Tested using `sudo systemctl hibernate` on the HP Pavilion N3540 with suspend issues. The results are the same for both Ubuntu and Kubuntu 18.04.

kernel 4.14.47

- Hibernate function works as it should

kernel 4.15.0-24 (with patch applied)

- Hibernate begins as normal but system does not shut down by itself. PowerLED stays on. Machine unresponsive. Holding down the power button to force shutdown is required.

- Upon reboot, the system resumes from where it left off, as if hibernate had worked fine.
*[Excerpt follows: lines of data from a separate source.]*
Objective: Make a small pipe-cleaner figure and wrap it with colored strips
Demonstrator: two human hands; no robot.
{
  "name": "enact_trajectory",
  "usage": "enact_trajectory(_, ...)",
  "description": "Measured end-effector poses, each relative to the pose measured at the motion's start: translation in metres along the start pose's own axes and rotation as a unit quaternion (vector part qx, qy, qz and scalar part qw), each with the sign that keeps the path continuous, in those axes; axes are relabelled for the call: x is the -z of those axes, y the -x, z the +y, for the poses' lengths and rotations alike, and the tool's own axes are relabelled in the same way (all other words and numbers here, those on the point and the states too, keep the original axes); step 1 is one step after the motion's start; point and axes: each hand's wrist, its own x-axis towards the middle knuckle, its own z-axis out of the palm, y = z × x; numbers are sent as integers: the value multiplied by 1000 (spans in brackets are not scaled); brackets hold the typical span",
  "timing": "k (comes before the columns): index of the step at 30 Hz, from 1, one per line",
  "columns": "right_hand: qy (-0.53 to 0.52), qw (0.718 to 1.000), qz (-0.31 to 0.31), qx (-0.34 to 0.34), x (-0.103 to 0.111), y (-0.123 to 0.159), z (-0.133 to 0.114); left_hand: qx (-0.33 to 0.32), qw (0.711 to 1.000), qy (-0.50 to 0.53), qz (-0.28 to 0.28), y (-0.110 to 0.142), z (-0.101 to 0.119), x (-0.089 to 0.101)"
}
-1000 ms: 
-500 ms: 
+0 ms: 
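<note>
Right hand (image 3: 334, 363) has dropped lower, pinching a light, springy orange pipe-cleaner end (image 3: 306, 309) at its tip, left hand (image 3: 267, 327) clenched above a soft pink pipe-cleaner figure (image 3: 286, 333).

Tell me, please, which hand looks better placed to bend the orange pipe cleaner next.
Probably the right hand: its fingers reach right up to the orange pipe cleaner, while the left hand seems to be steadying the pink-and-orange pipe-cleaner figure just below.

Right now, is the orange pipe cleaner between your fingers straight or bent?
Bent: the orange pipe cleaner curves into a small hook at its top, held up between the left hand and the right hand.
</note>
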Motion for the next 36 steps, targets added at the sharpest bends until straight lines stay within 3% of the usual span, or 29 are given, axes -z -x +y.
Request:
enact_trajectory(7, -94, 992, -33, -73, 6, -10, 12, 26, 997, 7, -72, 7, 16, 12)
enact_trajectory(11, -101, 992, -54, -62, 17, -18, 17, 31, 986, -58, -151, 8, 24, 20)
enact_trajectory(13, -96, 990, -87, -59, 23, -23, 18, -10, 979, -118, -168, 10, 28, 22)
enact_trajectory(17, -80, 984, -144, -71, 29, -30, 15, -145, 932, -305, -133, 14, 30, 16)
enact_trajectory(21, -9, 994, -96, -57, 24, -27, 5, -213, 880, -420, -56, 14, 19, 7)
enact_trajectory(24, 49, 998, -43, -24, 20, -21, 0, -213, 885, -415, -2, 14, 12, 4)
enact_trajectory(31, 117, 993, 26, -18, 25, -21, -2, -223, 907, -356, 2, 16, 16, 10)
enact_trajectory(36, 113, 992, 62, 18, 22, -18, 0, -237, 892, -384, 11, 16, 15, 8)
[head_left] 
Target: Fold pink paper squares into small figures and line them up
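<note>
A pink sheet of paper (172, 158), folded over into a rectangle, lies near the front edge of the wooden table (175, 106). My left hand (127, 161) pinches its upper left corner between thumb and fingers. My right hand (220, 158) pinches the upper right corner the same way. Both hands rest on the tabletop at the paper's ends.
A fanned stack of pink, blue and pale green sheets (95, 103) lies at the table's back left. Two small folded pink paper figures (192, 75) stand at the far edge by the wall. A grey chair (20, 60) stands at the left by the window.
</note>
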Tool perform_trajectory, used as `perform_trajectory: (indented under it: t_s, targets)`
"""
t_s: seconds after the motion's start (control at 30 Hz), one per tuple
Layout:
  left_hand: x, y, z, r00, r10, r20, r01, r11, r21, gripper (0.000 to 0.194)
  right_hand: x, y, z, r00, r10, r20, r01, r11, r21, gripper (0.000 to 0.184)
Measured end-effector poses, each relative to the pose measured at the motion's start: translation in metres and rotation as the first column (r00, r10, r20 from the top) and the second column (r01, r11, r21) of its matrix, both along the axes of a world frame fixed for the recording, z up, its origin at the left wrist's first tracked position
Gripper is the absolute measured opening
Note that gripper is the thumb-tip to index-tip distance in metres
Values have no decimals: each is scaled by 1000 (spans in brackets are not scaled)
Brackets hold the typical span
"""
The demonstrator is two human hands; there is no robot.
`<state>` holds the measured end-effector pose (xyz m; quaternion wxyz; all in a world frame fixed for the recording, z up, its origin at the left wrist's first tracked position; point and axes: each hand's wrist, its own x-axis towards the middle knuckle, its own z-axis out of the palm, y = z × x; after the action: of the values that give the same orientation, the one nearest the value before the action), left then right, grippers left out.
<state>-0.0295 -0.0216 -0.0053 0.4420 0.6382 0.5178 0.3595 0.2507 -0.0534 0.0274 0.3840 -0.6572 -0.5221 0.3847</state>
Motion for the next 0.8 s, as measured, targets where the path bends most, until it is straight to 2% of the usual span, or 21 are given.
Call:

--kern.log entries look the same irrespective of whether the system hangs and requires forced shutdown.

 PM: hibernation entry
 PM: Syncing filesystems ...
- (timestamp gap of about a minute before next entries - shutdown then reboot) -
 PM: done.
 Freezing user space processes ... (elapsed 0.001 seconds) done.
 OOM killer disabled.
 PM: Marking nosave pages: [mem 0x00000000-0x00000fff]
etc...

So hibernate almost works as it should but requires a forced shutdown in the 4.15.0-24 kernel with the patch applied.

(Also tested a machine that doesn't experience suspend issues and hibernate works as it should with standard up-to-date Ubuntu 18.04 with kernel 4.15.0-23)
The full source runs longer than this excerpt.